Which lines belong in your copy? Those from the start of the data through the line with "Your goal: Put", exactly as written, without any pictures.

• [Material for the task]:

=== Section Start ===

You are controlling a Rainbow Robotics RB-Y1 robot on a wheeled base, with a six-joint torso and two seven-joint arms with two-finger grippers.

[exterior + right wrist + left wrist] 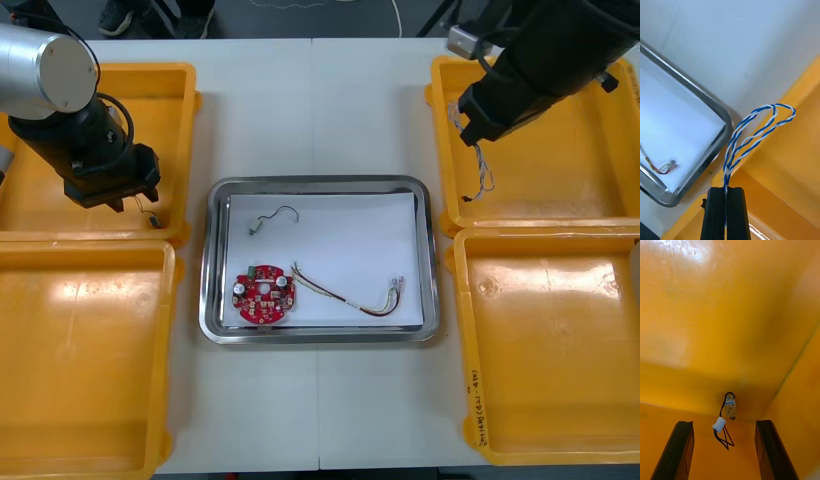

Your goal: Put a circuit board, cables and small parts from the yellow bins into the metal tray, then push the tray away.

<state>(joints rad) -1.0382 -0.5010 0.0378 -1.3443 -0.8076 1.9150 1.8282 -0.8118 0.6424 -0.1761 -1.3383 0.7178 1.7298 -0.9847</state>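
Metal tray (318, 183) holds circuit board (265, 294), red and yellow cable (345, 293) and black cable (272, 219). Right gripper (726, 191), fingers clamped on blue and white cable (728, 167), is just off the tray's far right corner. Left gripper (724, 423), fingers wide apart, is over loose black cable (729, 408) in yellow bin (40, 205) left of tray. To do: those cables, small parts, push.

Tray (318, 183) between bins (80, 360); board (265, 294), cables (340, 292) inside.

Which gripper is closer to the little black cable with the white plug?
Left. The left gripper hangs open over the black cable in a left yellow bin; the right gripper is across the table, holding a blue and white cable.
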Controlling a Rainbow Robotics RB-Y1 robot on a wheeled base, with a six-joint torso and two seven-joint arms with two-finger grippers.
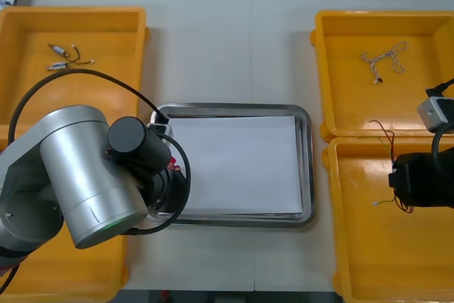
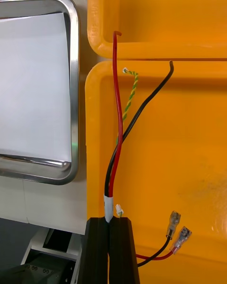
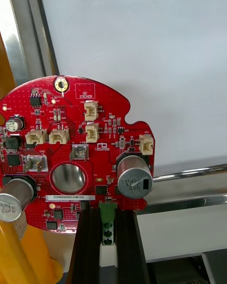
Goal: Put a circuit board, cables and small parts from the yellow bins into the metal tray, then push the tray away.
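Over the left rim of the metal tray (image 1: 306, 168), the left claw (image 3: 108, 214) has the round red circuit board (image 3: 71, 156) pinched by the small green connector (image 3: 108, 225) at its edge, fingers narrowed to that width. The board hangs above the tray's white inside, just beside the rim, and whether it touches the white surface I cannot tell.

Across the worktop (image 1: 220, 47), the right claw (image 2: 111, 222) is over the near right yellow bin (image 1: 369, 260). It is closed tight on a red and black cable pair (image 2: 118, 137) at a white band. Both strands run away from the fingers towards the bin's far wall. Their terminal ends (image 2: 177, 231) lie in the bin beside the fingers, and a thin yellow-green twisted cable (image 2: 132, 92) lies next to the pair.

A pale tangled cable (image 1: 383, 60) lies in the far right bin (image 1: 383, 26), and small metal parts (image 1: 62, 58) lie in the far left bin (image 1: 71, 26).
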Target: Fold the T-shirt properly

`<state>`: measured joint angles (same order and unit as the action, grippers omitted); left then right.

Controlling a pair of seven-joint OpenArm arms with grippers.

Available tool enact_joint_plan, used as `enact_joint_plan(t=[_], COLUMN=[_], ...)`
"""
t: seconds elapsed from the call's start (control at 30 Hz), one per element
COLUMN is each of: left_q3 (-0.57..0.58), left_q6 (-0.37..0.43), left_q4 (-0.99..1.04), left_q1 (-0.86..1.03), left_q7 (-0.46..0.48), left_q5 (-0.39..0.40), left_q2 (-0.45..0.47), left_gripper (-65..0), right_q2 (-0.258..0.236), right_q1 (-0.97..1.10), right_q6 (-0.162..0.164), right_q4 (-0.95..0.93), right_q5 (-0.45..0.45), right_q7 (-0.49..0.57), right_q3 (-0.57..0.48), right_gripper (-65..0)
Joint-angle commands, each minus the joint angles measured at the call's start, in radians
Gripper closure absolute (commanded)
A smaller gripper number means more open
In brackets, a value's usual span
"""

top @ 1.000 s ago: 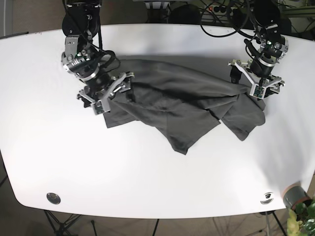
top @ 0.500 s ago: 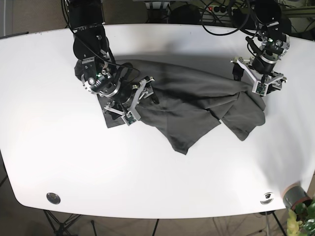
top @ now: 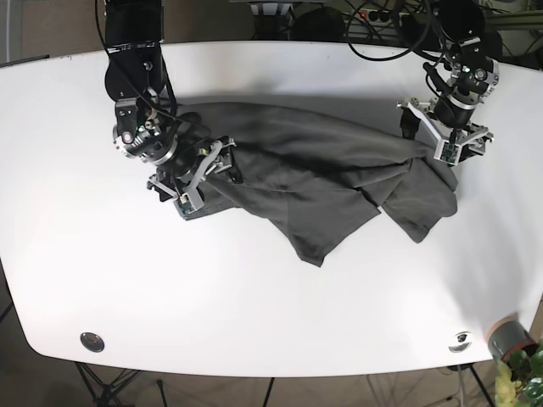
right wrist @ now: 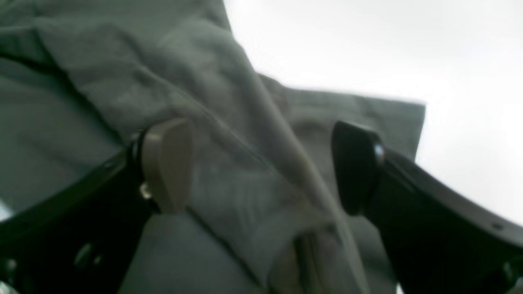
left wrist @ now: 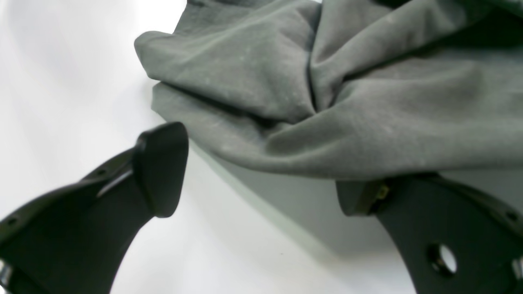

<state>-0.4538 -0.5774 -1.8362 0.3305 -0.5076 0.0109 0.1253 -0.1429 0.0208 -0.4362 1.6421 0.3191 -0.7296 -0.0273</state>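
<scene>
On the white table (top: 271,288), both spread hands, left hand (top: 445,140) and right hand (top: 197,179), meet the crumpled T-shirt (top: 314,182).

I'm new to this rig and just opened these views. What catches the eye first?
A dark grey T-shirt lies crumpled across the middle of the white table. The right gripper sits over its left edge, jaws open astride a fold. The left gripper hangs at the shirt's right end, also open.

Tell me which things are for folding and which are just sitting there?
For the job: T-shirt, left gripper, right gripper.
Just there: table, cables, small pot with a plant.
</scene>
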Motion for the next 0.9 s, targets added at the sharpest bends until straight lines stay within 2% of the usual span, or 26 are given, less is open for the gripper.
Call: enact_joint_plan(t=[0.0,0.17,0.67,0.87], left_q3=[-0.003,0.0,0.002,0.002], left_q6=[0.001,0.001,0.001,0.001], left_q4=[-0.015,-0.015,0.013,0.013], left_q1=[-0.006,-0.008,-0.009,-0.009], left_q7=[0.025,0.025,0.027,0.027], left_q5=[0.011,0.011,0.011,0.011], left_q2=[0.01,0.01,0.01,0.01], left_gripper=[-51.1,-51.1,-51.1,-51.1], right_q2=[-0.016,-0.05,-0.05,-0.056], right_q1=[-0.006,0.052,0.129,0.12], right_q6=[-0.017,-0.019,-0.019,-0.013], right_q4=[0.023,0.025,0.063,0.054], right_q5=[0.041,0.099,0.105,0.104], right_q7=[0.021,0.021,0.029,0.029], right_q3=[0.011,0.011,0.008,0.017], right_gripper=[-49.5,-49.5,-49.3,-42.2])
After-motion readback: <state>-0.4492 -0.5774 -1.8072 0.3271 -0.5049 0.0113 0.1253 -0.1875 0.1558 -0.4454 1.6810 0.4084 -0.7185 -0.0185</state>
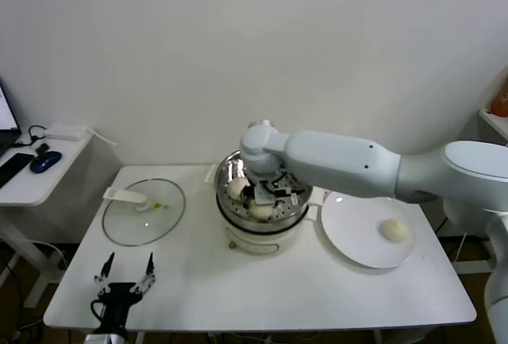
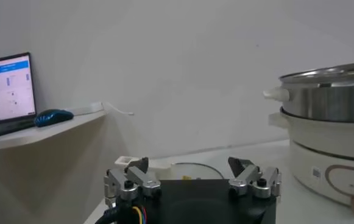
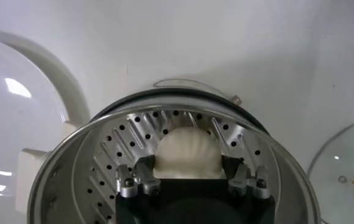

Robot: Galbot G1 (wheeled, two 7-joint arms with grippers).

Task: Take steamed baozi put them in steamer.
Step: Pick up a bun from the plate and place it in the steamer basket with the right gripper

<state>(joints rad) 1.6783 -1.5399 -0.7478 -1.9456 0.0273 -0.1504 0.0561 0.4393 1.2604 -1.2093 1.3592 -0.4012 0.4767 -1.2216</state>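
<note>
R gripper (image 3: 189, 179) was down inside steamer (image 1: 230, 171), mid-table, jaws pinching a baozi (image 3: 186, 152) by its sides. Buns looked soft, light, easily dented: grip gently. One baozi (image 1: 395, 230) remained on plate (image 1: 349, 237), right side. L gripper (image 1: 125, 275) idle, spread, front-left edge.

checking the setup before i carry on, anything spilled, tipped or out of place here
Nothing stands out. The steamer sits upright, its glass lid lies flat on the table, one baozi waits on the white plate, and nothing is spilled.
</note>
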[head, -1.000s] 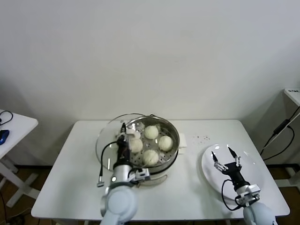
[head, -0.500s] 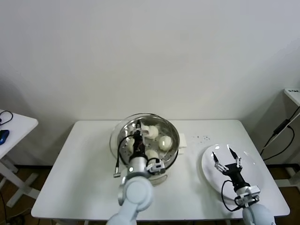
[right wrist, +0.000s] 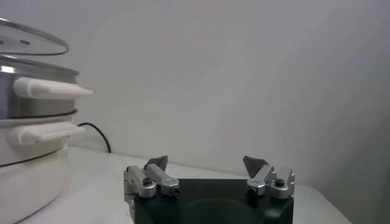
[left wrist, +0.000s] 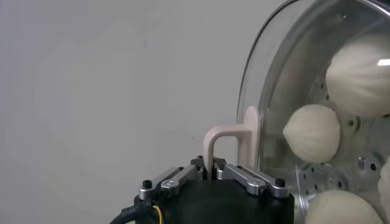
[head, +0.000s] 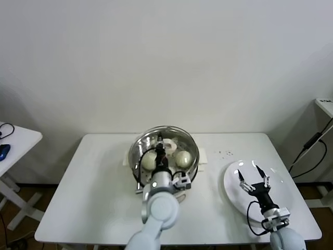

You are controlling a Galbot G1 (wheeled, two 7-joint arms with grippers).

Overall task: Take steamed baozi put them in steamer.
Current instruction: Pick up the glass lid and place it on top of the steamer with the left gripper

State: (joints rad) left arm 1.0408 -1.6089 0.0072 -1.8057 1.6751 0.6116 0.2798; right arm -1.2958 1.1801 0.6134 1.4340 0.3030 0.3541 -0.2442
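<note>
- The steamer (head: 191, 156) is a round pot of shiny steel and it stands at the middle of the white table (head: 73, 198), toward the far edge. In the right wrist view its smooth white side handles (right wrist: 52, 89) stick out flat from the steel wall, above a white base (right wrist: 27, 176).
- The steamed baozi (head: 182, 158) are inside the steamer. They are smooth, domed and cream-white, with fine pleat lines (left wrist: 312, 132) that the left wrist view shows. Below them the tray bottom is steel with small round holes (left wrist: 363, 163).
- The left gripper (head: 161, 151) is above the steamer, clenched on the white handle (left wrist: 230, 140) of the glass lid (left wrist: 286, 73). The handle is a thin arched loop of plastic. The lid is clear, round and slightly domed, with a metal rim, and it stands over the pot; the baozi are seen through the glass.
- The right gripper (head: 252, 175) hovers above the flat white plate (head: 283, 208) on the right side of the table, well apart from the steamer. Its dark pointed fingers (right wrist: 157, 163) are spread wide and hold nothing.
</note>
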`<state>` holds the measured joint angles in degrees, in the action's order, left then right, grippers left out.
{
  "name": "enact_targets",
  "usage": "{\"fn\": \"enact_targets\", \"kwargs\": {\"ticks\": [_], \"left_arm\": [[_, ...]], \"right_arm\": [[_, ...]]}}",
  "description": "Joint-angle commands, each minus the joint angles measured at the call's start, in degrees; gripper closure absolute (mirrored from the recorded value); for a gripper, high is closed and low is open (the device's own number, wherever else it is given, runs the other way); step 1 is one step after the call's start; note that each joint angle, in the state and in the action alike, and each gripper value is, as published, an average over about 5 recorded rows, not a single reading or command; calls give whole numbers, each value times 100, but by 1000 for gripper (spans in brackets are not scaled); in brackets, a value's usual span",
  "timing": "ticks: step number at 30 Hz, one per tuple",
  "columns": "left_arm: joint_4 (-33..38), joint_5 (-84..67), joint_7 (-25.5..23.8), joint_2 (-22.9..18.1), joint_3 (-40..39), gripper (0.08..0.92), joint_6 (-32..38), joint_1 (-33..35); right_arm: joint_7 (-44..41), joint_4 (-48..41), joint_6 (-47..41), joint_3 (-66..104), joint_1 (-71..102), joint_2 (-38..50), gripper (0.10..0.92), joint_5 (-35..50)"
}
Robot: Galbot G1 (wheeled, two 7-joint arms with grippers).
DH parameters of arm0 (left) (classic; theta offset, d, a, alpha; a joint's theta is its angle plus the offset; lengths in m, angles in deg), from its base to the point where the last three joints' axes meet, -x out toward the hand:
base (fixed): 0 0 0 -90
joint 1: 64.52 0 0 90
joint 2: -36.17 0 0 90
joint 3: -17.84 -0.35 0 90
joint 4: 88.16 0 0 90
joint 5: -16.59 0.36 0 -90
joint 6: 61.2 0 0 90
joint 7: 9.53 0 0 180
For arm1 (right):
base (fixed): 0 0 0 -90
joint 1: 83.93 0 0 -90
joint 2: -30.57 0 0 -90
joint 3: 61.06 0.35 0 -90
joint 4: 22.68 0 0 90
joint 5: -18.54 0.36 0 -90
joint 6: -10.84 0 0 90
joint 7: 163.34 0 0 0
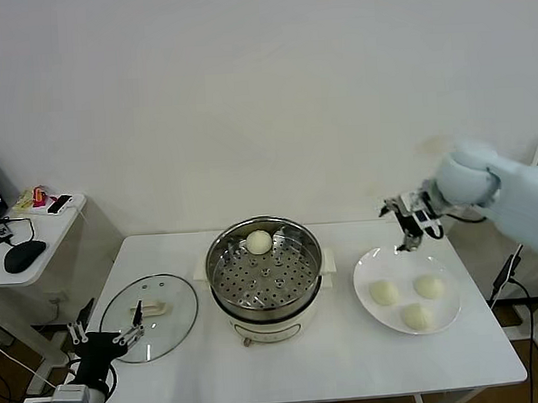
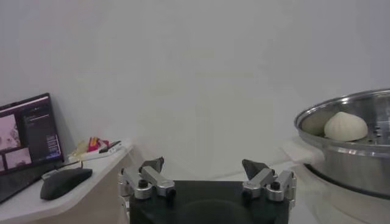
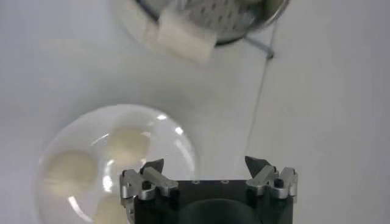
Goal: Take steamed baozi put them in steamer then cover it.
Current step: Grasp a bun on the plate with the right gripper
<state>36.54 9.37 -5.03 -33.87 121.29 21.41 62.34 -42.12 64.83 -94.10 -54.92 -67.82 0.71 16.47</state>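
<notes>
Lab or office test room, not a lived-in kitchen. Bare white wall, plain white table standing free, set out like a demo bench. Off beyond the left gripper, away from the cookware, a small white side desk carries a laptop with its screen lit, a black mouse and some small coloured clutter. Cables run loose over the floor below that gripper and past the table end under the right gripper. Only kitchen gear: an electric steamer, a glass cover and a white plate, staged on the table.
</notes>
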Motion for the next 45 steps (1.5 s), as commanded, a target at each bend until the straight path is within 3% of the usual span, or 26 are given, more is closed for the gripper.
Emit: {"fn": "enact_targets", "kwargs": {"ticks": [1,16,35,45], "left_arm": [[-11,-22,11,34,5,177,10,4],[-12,-14,22,-17,213,177,14,89],[-98,-11,10,-51,259,177,12,84],[-94,-9,11,-79,257,177,11,91]], "right_arm": [[-31,-283,-183,1047,1802,106,203,-336],[-250,-1820,265,1540,2127,-1327,203,-821],[-299,-2262,167,1449,2125,-1734,206,-1138],[-270,-2322,134,1492,2125,-1742,330,-1173]]}}
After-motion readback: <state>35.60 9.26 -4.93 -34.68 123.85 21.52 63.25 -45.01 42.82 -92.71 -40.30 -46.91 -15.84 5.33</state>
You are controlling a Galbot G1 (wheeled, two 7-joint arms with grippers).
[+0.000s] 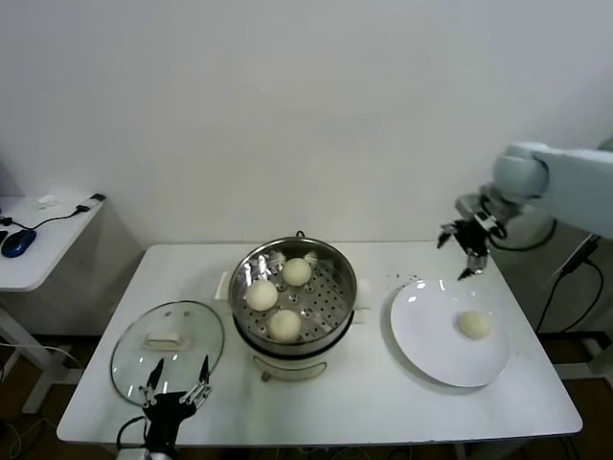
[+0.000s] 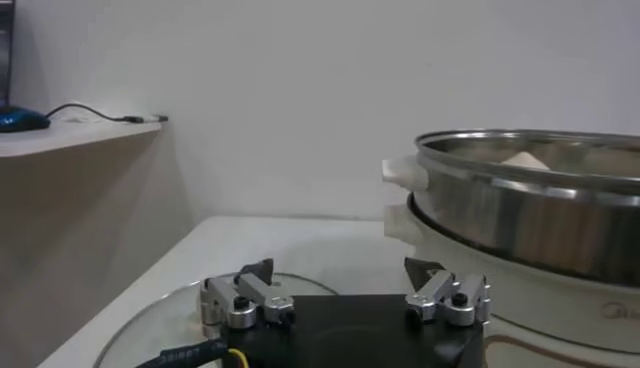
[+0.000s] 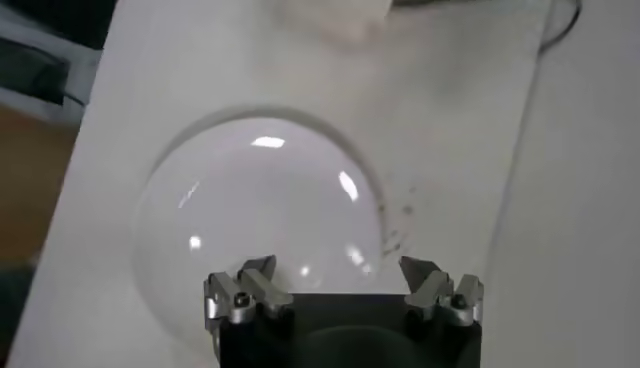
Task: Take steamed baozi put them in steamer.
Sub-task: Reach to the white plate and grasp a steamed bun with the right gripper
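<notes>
The steel steamer (image 1: 337, 305) stands at the table's middle on a cream base, with three cream-white baozi inside: one far (image 1: 297, 271), one left (image 1: 261, 295), one near (image 1: 284, 325). A fourth baozi (image 1: 474, 324) lies on the white plate (image 1: 426, 340) at the right. My right gripper (image 1: 465, 251) is open and empty, in the air above the plate's far edge. In the right wrist view the plate (image 3: 250, 220) lies below the open gripper (image 3: 340, 280); no bun shows there. My left gripper (image 1: 178, 380) is open and empty at the table's near left edge.
A round glass lid (image 1: 168, 347) with a white handle lies left of the steamer, just beyond the left gripper. The steamer's rim (image 2: 530, 160) shows close in the left wrist view. A side desk (image 1: 38, 240) with a blue mouse stands at far left.
</notes>
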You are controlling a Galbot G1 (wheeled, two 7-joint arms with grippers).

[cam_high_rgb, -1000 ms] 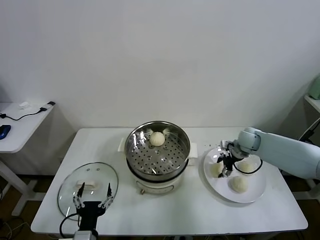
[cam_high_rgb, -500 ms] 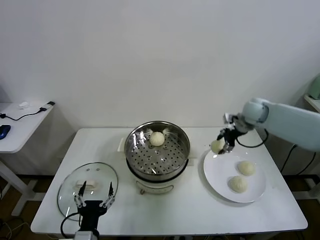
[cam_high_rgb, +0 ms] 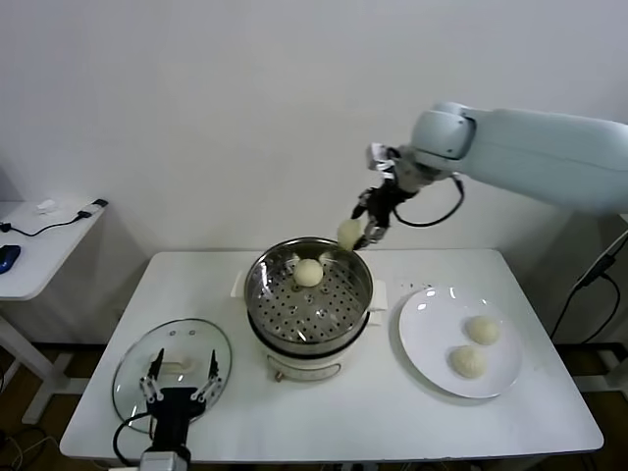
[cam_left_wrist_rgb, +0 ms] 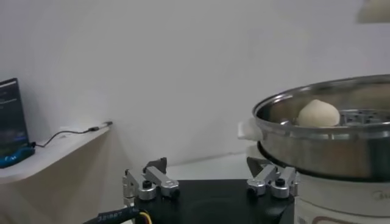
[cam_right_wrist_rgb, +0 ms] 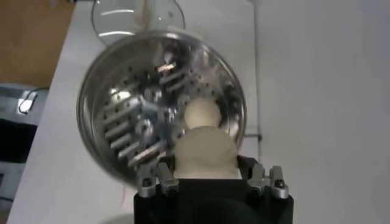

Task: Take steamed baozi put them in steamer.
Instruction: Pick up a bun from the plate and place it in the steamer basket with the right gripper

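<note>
The steamer stands mid-table with one baozi on its perforated tray. My right gripper hangs above the steamer's far right rim, shut on a second baozi. In the right wrist view that baozi fills the jaws, with the steamer and the bun inside it below. Two more baozi lie on the white plate. My left gripper stays parked and open at the table's front left; its wrist view shows the steamer side-on.
A round glass lid with a white knob lies flat at the front left, under the left gripper. A white side table with a cable and a mouse stands off the main table's left. The wall is close behind the steamer.
My right gripper has lifted one baozi off the plate and carried it up and left, to above the steamer's far rim. The plate now holds two. The left arm has not moved.
</note>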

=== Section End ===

• [Answer section]:
You are controlling a Rainbow Robotics RB-Y1 robot on a wheeled base, with a six-joint torso and two seven-joint arms with two-finger grippers.

[exterior + right wrist + left wrist] 

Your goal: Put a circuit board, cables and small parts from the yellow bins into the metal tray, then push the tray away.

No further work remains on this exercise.